> _Brief_
Starting at the top of the listing below, copy each line exactly, stopping after the line that contains "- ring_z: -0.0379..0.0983".

**** Given material

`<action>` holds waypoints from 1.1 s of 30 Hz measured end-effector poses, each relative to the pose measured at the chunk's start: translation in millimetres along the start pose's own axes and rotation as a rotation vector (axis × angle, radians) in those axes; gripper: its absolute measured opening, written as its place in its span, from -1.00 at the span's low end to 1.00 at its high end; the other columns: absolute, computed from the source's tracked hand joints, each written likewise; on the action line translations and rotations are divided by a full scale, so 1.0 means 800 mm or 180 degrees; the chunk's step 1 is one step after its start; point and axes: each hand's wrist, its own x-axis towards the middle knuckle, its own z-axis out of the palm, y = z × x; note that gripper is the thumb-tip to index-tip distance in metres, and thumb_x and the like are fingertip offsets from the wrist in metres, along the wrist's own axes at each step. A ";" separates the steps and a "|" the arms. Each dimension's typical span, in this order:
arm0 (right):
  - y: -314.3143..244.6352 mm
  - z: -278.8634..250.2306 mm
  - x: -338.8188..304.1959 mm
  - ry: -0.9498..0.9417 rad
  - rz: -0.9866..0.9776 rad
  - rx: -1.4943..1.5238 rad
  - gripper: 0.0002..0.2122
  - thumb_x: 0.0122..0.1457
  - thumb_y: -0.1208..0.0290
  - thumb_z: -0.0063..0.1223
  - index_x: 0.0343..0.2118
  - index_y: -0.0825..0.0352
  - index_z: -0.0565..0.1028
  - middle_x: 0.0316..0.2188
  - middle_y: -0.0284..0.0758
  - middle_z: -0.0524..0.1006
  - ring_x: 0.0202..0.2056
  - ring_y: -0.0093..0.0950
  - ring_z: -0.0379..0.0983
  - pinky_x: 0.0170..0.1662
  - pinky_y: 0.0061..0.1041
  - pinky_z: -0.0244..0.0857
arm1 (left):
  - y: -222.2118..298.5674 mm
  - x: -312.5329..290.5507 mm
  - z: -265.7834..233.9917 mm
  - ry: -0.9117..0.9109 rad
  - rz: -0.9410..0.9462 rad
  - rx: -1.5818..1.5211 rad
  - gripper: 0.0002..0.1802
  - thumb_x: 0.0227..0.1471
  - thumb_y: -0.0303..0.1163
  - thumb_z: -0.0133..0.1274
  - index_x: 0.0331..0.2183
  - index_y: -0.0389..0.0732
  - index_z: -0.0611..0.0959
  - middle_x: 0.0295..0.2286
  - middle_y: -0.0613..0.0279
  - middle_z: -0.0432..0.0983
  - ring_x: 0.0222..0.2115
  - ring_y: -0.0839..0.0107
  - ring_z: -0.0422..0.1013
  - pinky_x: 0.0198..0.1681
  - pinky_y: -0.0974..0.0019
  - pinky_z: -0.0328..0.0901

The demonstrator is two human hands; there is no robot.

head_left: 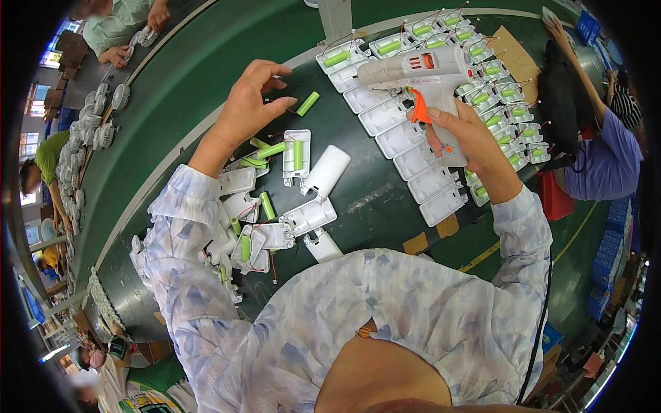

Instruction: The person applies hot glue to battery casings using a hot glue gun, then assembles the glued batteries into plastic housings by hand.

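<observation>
A white glue gun (438, 88) with an orange trigger is in my right hand (468, 131), fingers wrapped around its handle. Its nozzle points left over rows of white plastic housings (401, 140). Several of these shells hold no cell; others, farther back and to the right, carry green battery cells with thin wires. My left hand (249, 104) hovers over the table, thumb and fingers apart, nothing gripped. Just right of its thumb is a loose green battery cell (308, 104). Below that hand, an open housing (297, 157) has a cell lying in it.
A jumbled pile of housings and green cells (241, 227) lies by my left forearm, with a smooth white cover (326, 171) beside it. Cardboard (515, 63) lies beyond the rows. Co-workers sit at the far left and right. White fan parts (89, 127) line another bench.
</observation>
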 end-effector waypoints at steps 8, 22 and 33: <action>0.003 -0.004 -0.002 -0.0044 0.0002 0.0050 -0.72 0.24 0.21 0.05 -0.17 0.34 0.42 -0.63 -0.36 0.45 -0.66 -0.59 0.35 -0.61 -0.57 0.20 | 0.006 -0.001 0.021 0.0138 0.0047 0.1548 -0.68 -0.15 -0.27 0.31 -0.34 -0.24 0.64 -0.36 0.10 0.51 -0.32 0.18 0.48 -0.29 0.17 0.39; 0.003 -0.005 -0.004 0.0040 -0.0117 0.0233 -0.70 0.22 0.22 0.07 -0.14 0.35 0.41 -0.54 -0.35 0.47 -0.65 -0.58 0.36 -0.61 -0.57 0.21 | 0.004 0.006 0.038 -0.0079 -0.0745 0.0926 -0.81 -0.20 -0.38 0.12 -0.46 -0.27 0.55 -0.52 -0.05 0.52 -0.45 -0.01 0.47 -0.34 0.05 0.35; 0.005 -0.002 -0.002 -0.0042 -0.0083 0.0297 -0.65 0.25 0.21 0.00 -0.08 0.42 0.41 -0.59 -0.35 0.44 -0.64 -0.61 0.35 -0.59 -0.58 0.24 | -0.004 0.009 0.044 -0.0623 0.0463 0.2374 -0.84 -0.04 -0.41 0.16 -0.32 -0.14 0.67 -0.46 0.20 0.50 -0.42 0.16 0.49 -0.40 0.15 0.37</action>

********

> _Solution for this exercise_
`<action>` holds waypoints from 1.1 s of 30 Hz measured end-effector poses, each relative to the pose measured at the chunk's start: translation in millimetres along the start pose's own axes and rotation as a rotation vector (axis × angle, radians) in those axes; gripper: its absolute measured opening, written as its place in its span, from -1.00 at the span's low end to 1.00 at its high end; the other columns: absolute, computed from the source's tracked hand joints, each written likewise; on the action line translations and rotations are divided by a full scale, so 1.0 means 800 mm or 180 degrees; the chunk's step 1 is one step after its start; point and axes: each hand's wrist, its own x-axis towards the middle knuckle, its own z-axis out of the palm, y = z × x; note that gripper is the thumb-tip to index-tip distance in metres, and thumb_x and the like are fingertip offsets from the wrist in metres, along the wrist's own axes at each step. A ";" separates the steps and a "|" the arms. Each dimension's typical span, in this order:
arm0 (right):
  - y: -314.3143..244.6352 mm
  - z: -278.8634..250.2306 mm
  - x: -338.8188..304.1959 mm
  - ry: -0.9498..0.9417 rad
  - rz: -0.9866..0.9776 rad
  - rx: -1.4943..1.5238 rad
  - gripper: 0.0002..0.2122
  - thumb_x: 0.0122..0.1457
  - thumb_y: -0.1208..0.0290
  - thumb_z: -0.0063..0.1223
  - index_x: 0.0343..0.2118
  - index_y: -0.0825..0.0352
  - index_z: -0.0565..0.1028
  - middle_x: 0.0316..0.2188
  - middle_y: -0.0284..0.0758
  - middle_z: -0.0524..0.1006
  - ring_x: 0.0202..0.2056
  - ring_y: -0.0093..0.0950
  - ring_z: -0.0379..0.0983

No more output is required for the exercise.